▸ **PROMPT**
Which lines of the data below contain "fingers"? Please show them all.

▸ **GIVEN MATERIAL**
┌──

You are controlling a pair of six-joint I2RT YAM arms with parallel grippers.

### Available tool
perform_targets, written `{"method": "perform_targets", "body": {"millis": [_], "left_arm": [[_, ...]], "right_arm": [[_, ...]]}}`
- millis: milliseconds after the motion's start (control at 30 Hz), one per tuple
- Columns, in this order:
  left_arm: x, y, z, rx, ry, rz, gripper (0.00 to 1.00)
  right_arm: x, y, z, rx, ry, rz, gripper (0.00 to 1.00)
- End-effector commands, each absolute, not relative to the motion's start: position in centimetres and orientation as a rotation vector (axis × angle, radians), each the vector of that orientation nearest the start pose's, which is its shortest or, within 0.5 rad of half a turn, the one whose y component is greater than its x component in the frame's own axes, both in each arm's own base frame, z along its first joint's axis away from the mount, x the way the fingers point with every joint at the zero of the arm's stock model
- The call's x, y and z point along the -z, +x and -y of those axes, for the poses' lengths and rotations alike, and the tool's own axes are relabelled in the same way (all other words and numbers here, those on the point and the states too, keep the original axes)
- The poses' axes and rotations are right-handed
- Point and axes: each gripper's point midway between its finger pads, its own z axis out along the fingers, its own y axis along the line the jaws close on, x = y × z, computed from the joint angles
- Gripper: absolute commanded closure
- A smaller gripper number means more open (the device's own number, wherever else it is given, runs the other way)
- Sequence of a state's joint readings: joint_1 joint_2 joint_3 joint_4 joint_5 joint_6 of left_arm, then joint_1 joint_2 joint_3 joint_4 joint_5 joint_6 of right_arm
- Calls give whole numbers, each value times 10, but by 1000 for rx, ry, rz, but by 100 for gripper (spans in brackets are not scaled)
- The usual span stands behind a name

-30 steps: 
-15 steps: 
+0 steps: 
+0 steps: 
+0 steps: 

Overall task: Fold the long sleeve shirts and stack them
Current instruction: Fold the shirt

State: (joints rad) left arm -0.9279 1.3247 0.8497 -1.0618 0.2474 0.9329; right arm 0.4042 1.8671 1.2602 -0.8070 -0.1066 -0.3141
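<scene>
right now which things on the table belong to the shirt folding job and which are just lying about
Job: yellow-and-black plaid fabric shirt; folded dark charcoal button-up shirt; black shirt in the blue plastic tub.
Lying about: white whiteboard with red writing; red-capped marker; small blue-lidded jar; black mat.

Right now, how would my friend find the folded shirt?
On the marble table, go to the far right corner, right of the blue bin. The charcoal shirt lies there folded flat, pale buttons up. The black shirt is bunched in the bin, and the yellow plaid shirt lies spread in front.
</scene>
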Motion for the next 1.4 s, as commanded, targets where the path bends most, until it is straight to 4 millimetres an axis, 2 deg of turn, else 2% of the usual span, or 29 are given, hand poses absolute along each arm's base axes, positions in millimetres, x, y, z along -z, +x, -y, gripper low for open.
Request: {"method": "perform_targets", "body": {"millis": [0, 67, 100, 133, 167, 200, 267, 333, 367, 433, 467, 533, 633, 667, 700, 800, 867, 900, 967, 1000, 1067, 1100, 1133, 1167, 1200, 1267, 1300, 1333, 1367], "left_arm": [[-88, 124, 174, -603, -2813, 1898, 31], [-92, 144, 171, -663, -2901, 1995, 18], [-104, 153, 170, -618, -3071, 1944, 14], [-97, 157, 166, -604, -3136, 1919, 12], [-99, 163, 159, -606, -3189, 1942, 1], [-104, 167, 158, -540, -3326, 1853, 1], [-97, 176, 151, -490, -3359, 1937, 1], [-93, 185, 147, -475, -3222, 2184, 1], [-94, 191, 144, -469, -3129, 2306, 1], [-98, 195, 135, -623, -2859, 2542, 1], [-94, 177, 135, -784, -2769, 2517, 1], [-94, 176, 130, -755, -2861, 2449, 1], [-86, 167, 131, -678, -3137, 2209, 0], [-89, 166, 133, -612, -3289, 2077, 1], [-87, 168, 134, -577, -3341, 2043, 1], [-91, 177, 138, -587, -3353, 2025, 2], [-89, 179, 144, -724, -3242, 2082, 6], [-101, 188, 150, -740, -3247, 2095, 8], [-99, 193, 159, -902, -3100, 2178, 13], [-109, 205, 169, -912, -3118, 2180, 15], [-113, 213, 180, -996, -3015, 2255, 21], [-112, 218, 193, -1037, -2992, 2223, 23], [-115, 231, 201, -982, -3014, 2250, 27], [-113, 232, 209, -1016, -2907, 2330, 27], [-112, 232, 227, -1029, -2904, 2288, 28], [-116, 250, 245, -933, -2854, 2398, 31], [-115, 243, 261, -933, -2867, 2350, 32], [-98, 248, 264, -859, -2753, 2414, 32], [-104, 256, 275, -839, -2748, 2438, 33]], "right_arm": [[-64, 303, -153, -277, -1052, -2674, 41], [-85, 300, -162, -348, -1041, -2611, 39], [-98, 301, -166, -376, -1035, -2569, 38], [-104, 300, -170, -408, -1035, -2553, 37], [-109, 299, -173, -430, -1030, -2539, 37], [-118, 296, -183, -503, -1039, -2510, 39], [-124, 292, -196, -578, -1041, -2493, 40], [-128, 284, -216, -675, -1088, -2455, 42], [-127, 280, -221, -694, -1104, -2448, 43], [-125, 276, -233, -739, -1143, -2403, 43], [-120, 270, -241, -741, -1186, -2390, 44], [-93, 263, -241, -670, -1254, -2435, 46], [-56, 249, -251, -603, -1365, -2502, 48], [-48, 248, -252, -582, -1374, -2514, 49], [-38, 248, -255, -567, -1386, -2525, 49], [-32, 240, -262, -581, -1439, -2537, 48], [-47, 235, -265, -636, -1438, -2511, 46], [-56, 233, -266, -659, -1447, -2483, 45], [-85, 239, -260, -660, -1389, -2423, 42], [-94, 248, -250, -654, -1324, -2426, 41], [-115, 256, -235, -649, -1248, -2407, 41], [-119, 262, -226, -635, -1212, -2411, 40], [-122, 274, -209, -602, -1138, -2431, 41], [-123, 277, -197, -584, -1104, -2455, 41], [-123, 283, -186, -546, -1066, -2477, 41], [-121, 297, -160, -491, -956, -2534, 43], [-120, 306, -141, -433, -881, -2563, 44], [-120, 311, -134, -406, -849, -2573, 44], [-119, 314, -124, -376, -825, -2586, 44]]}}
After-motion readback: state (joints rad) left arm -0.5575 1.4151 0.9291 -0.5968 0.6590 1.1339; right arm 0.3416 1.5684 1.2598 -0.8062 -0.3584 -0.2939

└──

▸ **SOLUTION BELOW**
- End-effector commands, each absolute, not relative to the motion's start: position in centimetres and orientation as a rotation vector (axis × angle, radians), each the vector of that orientation nearest the start pose's, which is its shortest or, within 0.5 rad of half a turn, the one whose y component is greater than its x component in the frame's own axes, both in each arm's own base frame, z along its first joint's axis away from the mount, x the way the fingers point with every joint at the zero of the arm's stock model
- Point and axes: each gripper's point midway between its finger pads, its own z axis out along the fingers, its own y axis along the line the jaws close on, x = y × z, computed from the joint angles

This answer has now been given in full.